Wound rotor induction machine (WRIM) has been extensively used in different applications such as medium-power wind turbines and traction systems. Since these machines work under harsh and difficult conditions, condition monitoring of such systems is crucial. Different electrical and mechanical signatures of machines were used for electrical and mechanical fault detection in electrical machines such as vibration, acoustic emission, stray flux, and stator current signature. In recent years, stator current signature analysis due to simplicity, cost-effectiveness, and availability has been considered for fault detection process in comparison with previous conventional methods such as acoustic and vibration. In this paper, a high-resolution technique based on the chirp-Z transform is used for rotor asymmetry fault (RAF) detection in induction machines through stator current signature analysis.

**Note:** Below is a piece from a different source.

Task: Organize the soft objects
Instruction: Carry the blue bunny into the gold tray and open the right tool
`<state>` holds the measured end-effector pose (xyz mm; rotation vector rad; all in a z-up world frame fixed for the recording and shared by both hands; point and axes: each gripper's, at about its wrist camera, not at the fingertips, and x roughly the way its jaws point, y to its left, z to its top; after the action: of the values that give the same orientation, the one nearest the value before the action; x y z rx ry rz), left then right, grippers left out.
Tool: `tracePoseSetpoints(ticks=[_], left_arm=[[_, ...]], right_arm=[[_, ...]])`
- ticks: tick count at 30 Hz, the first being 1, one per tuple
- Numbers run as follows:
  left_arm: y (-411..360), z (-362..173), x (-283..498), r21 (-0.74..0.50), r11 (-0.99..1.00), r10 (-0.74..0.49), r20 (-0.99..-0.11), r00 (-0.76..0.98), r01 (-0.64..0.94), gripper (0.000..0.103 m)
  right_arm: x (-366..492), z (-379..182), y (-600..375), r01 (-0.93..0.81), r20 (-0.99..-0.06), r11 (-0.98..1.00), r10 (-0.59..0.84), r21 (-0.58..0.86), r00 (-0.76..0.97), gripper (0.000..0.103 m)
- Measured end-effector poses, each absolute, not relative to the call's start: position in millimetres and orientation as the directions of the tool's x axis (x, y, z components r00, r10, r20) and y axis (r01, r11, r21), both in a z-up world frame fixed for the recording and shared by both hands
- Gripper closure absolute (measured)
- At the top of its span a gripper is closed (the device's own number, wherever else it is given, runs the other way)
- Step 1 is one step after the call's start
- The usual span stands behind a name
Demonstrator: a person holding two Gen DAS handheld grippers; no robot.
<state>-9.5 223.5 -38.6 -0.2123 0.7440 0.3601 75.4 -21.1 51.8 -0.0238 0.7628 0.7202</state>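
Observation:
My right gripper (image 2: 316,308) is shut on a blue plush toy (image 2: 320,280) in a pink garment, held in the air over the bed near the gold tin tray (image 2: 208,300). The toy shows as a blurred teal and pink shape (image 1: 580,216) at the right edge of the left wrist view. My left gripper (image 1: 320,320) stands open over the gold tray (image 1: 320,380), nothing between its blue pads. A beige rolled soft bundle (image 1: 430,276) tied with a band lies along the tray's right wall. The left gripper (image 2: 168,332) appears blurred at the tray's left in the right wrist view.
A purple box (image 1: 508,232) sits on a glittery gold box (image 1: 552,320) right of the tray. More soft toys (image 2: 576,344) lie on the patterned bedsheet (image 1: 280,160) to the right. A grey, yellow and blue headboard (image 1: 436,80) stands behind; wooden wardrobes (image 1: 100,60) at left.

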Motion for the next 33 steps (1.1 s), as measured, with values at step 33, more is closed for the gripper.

In this regard, the Teager-Kaiser energy operator (TKEO) technique for demodulation fault characteristic frequency is used as a pre-processing stage to avoid leakage of the supply frequency. The method has better accuracy due to better spectral resolution and resolvability. Furthermore, computational complexity in the proposed method will be reduced in comparison to the previous conventional ones which have used the Fast Fourier transform (FFT). The proposed technique is tested through synthetic and experimental stator current of WRIM in healthy and faulty conditions with different rotational speeds and fault severities. The results show the validity of the proposed method in rotor asymmetry fault detection through the stator current signature of WRIM.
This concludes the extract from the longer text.